The Packers had a problem. For several years, their defense too often held back Aaron Rodgers and the team's all-world offensive attack. In 2011, it gave up 359 points and an NFL-worst 6,585 yards, ultimately short-circuiting a 15-1 regular season run. Similar issues surfaced in 2013 when the defense allowed 428 points, among the 10 worst in the NFL that season. Even in the better years, Green Bay struggled with consistently on D, holding the New England Patriots to 21 points one week and yielding 37 to the Atlanta Falcons the next. Entering 2015, it became increasingly clear that a return to the Super Bowl likely required meaningful, lasting improvement on defense.
A quarter into the season, it looks like the unit has indeed taken the next step. During the team's 4-0 start, the Packers have allowed less than 18 points per game on average, the third-best mark in the league. Mainly on the strength of the defense, Green Bay managed to overcome a subpar offensive effort against the 49ers on Sunday, a possible sign that the unit has indeed turned the corner.
"To be honest with you, we always had the men in the room capable of doing the job," Packers linebacker Nate Palmer says of the defense's improvement. "It just took a little kick in the rear."
According to several Packers, that kick came courtesy of Mike Daniels, a player who once threatened to "deck somebody in the locker room" if the defense didn't make the necessary adjustments. His intimidating presence has helped shape and revitalize the once-maligned unit.
"We're playing football the way we know how," Daniels explained after Sunday's 17-3 victory, "that's physical and efficient."
This is a critical season for Daniels. After arriving in the league as a fourth-round pick in 2012, he now enters the final year of his rookie contract. Like many players at a similar point in their careers, Daniels hopes to secure the financial future for him and his family with his next deal. His performance thus far suggests a massive payout awaits him this offseason. However, Daniels says the lack of a long-term commitment has "nothing to do" with how well he has played.
"I've played very well since I've been here," Daniels says. "Got to keep getting better. That's my goal, to get better every week."
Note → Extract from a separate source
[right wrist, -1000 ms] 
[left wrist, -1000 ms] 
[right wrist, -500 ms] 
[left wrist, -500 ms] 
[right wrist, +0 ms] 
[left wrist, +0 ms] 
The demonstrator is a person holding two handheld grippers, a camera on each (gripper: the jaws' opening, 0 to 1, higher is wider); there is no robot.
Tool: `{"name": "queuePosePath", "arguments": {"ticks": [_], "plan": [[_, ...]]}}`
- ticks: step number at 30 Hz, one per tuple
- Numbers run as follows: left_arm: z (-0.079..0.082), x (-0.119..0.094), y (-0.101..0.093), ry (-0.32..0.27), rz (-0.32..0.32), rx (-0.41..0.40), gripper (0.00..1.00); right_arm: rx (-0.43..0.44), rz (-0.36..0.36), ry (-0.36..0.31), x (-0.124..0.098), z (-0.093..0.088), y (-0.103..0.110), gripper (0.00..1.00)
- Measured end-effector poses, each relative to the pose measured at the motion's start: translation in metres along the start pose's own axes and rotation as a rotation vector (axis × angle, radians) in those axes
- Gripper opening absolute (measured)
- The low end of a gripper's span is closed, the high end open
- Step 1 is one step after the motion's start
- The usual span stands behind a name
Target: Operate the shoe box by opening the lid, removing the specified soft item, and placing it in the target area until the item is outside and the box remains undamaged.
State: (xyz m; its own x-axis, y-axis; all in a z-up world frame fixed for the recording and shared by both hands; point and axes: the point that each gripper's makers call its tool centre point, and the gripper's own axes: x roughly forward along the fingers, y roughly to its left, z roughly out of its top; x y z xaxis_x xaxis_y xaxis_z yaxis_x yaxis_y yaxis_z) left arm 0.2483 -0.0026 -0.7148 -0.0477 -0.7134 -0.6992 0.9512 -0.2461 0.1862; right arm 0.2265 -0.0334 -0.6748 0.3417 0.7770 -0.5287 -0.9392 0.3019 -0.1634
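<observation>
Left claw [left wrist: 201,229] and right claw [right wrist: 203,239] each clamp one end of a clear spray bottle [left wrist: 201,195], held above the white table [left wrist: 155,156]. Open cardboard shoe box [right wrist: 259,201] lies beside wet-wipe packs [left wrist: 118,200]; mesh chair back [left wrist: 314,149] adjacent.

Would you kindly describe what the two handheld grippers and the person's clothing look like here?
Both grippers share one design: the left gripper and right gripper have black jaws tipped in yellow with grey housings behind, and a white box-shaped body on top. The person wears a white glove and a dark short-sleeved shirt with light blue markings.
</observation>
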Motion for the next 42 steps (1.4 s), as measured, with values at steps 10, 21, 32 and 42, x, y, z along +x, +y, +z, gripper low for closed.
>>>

Fellow defensive lineman Datone Jones agrees. "He's the same guy every day," he claims. "The biggest thing now is people are starting to notice when they should have noticed it before. He's a phenomenal athlete."
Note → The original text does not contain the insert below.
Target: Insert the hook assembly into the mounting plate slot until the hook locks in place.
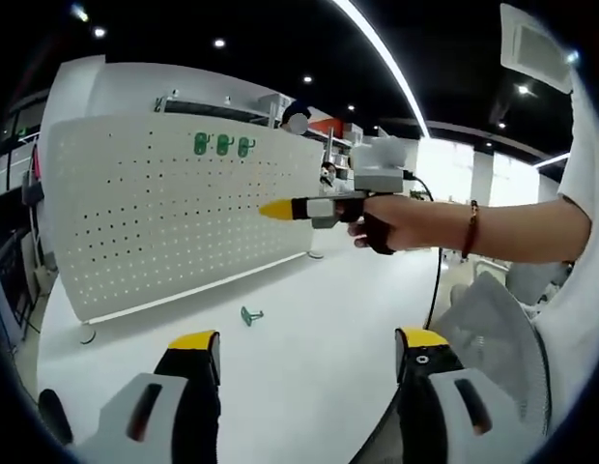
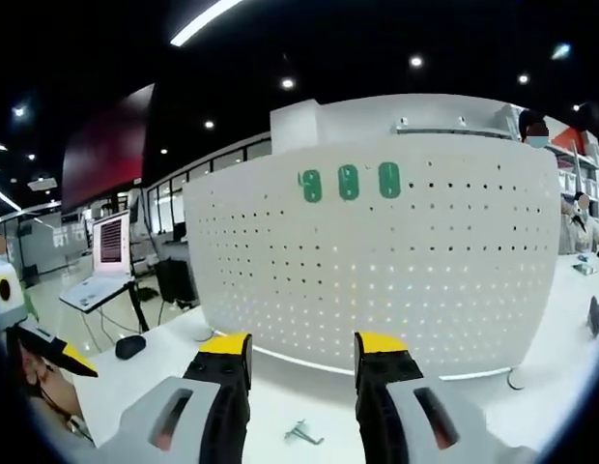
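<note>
Pegboard stock: we count 3 green hooks mounted, 1 loose hook on table.
Left gripper, right gripper: jaws wide, holding nothing; pegboard ahead.

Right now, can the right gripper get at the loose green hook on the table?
Probably yes. The right gripper is open and empty, the loose hook lies on bare table just below its jaws, and nothing sits between them.
</note>
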The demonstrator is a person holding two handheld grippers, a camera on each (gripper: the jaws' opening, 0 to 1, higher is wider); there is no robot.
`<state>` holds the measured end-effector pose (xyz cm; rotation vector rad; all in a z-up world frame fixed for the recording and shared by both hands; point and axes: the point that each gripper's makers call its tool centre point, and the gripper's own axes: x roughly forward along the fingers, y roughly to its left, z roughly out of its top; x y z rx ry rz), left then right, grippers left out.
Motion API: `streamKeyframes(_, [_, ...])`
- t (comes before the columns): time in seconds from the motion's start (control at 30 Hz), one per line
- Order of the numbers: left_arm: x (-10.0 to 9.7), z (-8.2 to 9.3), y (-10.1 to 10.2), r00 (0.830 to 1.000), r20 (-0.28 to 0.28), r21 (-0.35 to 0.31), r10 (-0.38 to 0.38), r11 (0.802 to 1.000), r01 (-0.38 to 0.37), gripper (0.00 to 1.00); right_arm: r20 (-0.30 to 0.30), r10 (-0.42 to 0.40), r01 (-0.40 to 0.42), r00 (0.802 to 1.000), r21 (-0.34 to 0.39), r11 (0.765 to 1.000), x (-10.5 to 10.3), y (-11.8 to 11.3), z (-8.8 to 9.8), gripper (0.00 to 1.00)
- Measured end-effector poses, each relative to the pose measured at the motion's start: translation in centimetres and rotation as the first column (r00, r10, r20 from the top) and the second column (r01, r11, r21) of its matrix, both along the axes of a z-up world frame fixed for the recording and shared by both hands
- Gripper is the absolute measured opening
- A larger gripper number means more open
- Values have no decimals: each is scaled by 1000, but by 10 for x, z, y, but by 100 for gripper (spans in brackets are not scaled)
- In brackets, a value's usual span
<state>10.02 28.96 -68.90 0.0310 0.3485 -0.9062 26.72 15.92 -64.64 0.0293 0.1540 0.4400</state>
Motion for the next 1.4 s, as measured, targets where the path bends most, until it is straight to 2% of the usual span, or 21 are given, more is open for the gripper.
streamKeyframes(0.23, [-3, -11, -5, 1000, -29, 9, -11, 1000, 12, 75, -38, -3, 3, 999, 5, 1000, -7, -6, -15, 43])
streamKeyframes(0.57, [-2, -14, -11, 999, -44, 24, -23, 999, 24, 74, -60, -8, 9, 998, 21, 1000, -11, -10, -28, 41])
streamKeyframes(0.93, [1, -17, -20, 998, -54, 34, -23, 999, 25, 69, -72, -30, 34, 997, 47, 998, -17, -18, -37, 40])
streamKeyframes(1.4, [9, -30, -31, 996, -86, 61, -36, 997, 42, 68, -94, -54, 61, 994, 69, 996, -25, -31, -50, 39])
For many, Daniels' name doesn't carry much cachet. The lineman has remained under the radar for most of his four-year run in Green Bay, obscured perhaps by the team's star-studded offense. However, Daniels has long served as one of the team's most important players, anchoring the defensive line during a multi-season span when little else around him remained steady.
However, as well as Daniels played in previous years, some of his teammates do see a difference in 2015.
"The light bulb has come on," Palmer says. "There's always that one time in a player's career where it just clicks. I've watched him since my rookie year until now. He's had good moments before, but right now I feel like it's clicking for him. He has a good thing going for himself and the defense."
The numbers support Palmer's assertion. According to Pro Football Focus, Daniels has compiled 15 total pressures through the first quarter of the season, more than double the amount from this time last year. That puts him on pace for to finish with 60 for 2015, an impressive 36-percent increase over his previous high.
Statistics don't tell the full story, however. Daniels' motor and tenacity has a demoralizing effect on the unfortunate men charged with blocking him. On Sunday, he shed Niners guard Jordan Devey twice on the same play to force quarterback Colin Kaepernick out of the pocket and into the waiting arms of a Packers teammate. From that point on, Devey assumed an ultra-conservative approach, attempting to simply stay in front of Daniels rather than actively engage him. The strategy failed, as the Green Bay standout still managed to rattle Kaepernick on several more plays.
If Daniels can maintain this quality of play, he should have no shortage of job opportunities after the season. At 26, he has just entered the prime of his career. He's also scheme flexible. In Green Bay's 3-4 base defense, he plays primarily as a three-technique, a position more usually associated with 4-3 alignments. Accordingly, teams running either defensive front could have interest in signing him.
And those position groups have exploded in value. Four of the top five highest paid 3-4 defensive ends signed their contract over the past two seasons. Each averages more than $10 million in annual pay. The same holds true for top 4-3 three-techs. With the salary cap expected to accelerate to as much as $160 million next offseason, Daniels could realistically garner $10-12 million annually on his next deal, a significant chunk of change for a player rarely discussed as one of the league's best.
But with the Packers surging toward another postseason berth, Daniels' stature could change in a hurry. Teams increasingly find themselves adjusting for Daniels, who disrupts nearly everything opposing offenses attempt up the middle. Though Clay Matthews and Julius Peppers headline Green Bay's D, Daniels makes life easier for everyone in the unit. The days when teams could overlook the talented defensive end appear near an end.
"They'll know who he is, trust me." Palmer promises. "When they get to the playoffs and have their game plan meeting, they'll say something about 76. I can guarantee you that."